With the line containing "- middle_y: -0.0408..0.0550" as the start and the line containing "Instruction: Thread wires" as the end, transcribe that span of the entries below exactly, including both.

◆ Data ◆
BEGIN

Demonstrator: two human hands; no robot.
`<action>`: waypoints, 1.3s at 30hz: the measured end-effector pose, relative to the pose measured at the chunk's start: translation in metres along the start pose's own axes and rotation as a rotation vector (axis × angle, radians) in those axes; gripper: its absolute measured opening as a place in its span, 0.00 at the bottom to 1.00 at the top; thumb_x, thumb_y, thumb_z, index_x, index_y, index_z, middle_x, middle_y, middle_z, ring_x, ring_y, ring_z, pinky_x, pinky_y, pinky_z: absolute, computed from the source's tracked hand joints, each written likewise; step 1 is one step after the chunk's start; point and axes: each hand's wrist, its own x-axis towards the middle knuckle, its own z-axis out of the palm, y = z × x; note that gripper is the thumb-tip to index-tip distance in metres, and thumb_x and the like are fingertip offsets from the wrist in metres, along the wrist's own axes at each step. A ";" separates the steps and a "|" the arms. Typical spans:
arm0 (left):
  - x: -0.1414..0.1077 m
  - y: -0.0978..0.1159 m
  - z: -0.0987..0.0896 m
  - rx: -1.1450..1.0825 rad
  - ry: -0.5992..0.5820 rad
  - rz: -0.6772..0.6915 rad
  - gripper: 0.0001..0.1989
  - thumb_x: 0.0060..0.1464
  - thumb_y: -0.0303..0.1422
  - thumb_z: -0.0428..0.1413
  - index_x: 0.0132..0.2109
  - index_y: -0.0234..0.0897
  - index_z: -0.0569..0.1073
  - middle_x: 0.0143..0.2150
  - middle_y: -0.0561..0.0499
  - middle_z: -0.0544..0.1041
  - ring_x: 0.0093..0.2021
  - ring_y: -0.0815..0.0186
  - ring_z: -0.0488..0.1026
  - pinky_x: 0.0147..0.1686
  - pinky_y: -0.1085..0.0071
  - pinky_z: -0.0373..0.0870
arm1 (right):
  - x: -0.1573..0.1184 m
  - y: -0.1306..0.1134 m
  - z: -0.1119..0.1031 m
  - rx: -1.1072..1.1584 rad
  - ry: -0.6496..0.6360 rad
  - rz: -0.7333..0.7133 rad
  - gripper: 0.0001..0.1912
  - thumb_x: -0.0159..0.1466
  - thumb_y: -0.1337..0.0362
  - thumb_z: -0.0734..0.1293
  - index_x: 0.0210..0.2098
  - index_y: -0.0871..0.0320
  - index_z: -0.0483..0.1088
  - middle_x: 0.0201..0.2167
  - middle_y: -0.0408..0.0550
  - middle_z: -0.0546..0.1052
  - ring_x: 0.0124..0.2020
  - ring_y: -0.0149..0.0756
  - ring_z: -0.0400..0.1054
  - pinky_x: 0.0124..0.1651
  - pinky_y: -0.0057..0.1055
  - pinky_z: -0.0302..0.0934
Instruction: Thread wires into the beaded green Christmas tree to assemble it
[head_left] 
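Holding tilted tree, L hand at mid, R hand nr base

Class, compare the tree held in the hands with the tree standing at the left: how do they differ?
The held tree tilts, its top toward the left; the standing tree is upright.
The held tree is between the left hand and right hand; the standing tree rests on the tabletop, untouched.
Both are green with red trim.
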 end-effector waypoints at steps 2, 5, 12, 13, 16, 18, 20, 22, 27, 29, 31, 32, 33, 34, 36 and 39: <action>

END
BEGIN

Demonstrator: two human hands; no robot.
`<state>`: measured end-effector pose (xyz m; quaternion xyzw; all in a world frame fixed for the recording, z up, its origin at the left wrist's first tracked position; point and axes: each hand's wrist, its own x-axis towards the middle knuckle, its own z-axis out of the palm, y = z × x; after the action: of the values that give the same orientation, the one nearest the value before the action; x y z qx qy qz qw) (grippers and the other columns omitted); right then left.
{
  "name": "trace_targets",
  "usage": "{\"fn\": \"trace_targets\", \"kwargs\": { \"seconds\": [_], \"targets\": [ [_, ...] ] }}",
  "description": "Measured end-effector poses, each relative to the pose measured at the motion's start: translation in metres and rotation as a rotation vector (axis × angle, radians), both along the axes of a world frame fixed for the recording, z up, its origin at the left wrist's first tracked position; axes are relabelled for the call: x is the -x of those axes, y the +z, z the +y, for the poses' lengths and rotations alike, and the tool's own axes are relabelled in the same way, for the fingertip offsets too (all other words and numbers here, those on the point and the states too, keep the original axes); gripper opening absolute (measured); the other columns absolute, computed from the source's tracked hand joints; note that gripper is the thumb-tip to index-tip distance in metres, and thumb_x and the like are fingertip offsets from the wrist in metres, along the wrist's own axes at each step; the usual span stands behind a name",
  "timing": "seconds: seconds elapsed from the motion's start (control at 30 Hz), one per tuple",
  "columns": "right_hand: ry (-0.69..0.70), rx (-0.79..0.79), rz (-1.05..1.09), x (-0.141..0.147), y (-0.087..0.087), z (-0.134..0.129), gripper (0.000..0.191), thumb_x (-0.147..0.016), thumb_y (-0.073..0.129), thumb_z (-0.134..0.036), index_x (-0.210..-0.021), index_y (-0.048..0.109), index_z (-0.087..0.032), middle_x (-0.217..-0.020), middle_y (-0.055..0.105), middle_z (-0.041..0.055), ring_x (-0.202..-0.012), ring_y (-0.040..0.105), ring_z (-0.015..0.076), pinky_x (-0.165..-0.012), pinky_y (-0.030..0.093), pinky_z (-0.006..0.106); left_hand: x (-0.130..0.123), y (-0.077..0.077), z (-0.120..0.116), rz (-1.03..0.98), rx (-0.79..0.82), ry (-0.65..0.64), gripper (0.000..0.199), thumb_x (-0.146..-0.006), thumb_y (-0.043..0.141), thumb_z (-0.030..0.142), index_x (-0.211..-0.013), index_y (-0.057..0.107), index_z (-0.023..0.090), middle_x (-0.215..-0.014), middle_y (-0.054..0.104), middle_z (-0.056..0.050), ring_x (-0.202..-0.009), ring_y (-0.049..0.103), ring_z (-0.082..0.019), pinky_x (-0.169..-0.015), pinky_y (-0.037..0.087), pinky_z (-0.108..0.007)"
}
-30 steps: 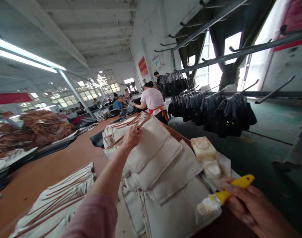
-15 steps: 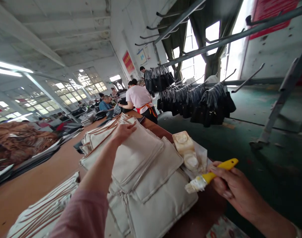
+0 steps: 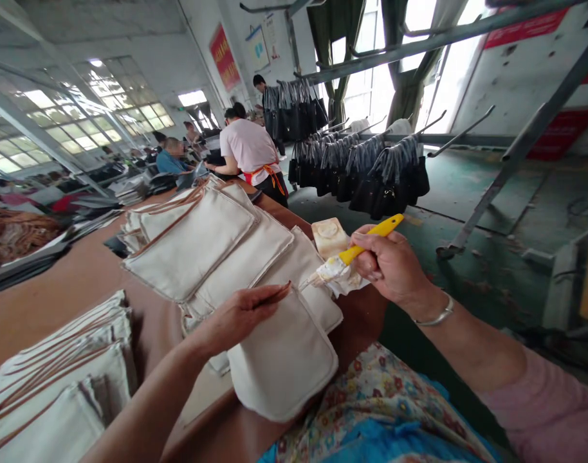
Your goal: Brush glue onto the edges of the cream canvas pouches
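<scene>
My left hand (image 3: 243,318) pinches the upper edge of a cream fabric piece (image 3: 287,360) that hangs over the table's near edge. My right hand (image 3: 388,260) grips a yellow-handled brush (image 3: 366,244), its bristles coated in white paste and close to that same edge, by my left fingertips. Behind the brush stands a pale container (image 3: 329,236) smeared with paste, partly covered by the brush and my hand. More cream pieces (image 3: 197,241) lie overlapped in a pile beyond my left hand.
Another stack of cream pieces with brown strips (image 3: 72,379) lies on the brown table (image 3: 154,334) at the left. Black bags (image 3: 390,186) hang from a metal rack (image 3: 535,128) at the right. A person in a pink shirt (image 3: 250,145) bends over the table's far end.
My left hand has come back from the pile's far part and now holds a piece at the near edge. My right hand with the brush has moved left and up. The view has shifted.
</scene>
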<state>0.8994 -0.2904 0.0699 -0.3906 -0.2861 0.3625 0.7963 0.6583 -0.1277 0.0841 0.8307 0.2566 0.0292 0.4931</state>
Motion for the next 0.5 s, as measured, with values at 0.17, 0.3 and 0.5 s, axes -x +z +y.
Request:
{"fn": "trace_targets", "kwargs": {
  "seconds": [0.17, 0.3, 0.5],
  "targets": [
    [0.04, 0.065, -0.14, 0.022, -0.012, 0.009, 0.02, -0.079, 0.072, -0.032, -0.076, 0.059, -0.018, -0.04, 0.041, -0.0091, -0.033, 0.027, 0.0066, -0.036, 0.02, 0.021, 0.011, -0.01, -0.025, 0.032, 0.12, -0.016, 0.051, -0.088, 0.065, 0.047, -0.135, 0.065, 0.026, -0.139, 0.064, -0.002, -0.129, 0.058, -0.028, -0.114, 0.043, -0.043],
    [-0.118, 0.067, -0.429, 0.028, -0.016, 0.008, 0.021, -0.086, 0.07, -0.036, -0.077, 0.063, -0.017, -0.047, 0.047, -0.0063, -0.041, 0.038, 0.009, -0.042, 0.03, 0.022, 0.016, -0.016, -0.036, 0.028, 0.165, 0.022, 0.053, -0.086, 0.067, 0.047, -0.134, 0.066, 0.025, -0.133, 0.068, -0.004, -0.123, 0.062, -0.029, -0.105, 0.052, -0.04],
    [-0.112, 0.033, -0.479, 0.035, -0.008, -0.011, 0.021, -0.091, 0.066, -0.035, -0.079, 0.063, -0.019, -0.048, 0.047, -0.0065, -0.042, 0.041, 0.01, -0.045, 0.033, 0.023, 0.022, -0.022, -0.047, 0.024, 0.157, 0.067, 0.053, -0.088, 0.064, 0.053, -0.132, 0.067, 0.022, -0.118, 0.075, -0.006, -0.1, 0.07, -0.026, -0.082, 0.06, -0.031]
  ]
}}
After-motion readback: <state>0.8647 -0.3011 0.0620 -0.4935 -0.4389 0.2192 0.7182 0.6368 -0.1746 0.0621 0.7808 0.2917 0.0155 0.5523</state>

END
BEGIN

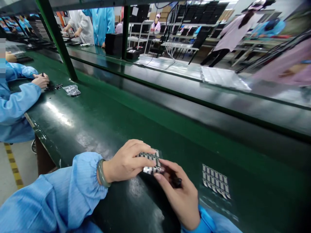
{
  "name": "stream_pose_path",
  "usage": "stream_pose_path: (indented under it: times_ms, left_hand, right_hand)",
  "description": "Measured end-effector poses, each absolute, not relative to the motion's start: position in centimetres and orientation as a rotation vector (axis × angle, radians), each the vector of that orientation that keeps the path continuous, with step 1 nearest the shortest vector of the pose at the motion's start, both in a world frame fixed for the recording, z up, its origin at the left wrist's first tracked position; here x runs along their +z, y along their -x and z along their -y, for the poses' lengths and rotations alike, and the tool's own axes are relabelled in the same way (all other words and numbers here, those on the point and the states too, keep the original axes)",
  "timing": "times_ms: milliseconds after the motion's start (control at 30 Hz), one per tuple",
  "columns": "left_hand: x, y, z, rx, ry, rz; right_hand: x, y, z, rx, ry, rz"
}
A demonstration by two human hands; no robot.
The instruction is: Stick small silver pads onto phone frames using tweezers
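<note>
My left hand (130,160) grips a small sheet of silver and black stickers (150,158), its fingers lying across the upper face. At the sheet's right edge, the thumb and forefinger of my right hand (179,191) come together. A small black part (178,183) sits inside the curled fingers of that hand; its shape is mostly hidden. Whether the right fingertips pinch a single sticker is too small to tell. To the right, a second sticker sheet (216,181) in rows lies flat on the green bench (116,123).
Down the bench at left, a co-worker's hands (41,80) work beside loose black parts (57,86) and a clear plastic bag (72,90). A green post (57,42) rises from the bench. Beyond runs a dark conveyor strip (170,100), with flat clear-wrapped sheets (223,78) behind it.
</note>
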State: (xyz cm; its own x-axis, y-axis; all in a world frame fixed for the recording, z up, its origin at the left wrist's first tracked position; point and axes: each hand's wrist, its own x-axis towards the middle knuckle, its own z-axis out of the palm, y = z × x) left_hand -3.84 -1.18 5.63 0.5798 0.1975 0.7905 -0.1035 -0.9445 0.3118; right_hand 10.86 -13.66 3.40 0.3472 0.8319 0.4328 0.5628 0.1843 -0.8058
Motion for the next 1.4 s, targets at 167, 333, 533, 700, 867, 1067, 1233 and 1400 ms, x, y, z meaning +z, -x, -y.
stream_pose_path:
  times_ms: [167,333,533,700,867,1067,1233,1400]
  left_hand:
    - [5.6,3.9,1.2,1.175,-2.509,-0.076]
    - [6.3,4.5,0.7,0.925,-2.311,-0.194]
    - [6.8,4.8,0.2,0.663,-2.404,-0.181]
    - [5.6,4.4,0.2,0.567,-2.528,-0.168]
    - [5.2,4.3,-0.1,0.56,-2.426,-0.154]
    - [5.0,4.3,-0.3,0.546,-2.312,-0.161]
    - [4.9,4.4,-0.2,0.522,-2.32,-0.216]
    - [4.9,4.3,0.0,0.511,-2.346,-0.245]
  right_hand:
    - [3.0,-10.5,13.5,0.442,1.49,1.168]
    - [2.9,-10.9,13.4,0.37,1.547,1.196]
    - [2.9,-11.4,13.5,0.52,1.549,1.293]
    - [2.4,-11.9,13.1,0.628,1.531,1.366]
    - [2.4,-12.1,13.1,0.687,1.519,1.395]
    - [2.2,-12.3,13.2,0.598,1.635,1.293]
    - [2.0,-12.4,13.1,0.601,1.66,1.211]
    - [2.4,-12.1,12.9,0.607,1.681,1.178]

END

◆ Task answer ◆
  - middle_y: -0.0408..0.0550
  - middle_z: -0.0546..0.1052
  - ring_x: 0.0124..0.2020
  - ring_y: -0.0149..0.0756
  - ring_z: -0.0400..0.1054
  - pinky_x: 0.0124..0.1651
  - pinky_y: -0.0057..0.1055
  - pinky_z: -0.0302..0.0934
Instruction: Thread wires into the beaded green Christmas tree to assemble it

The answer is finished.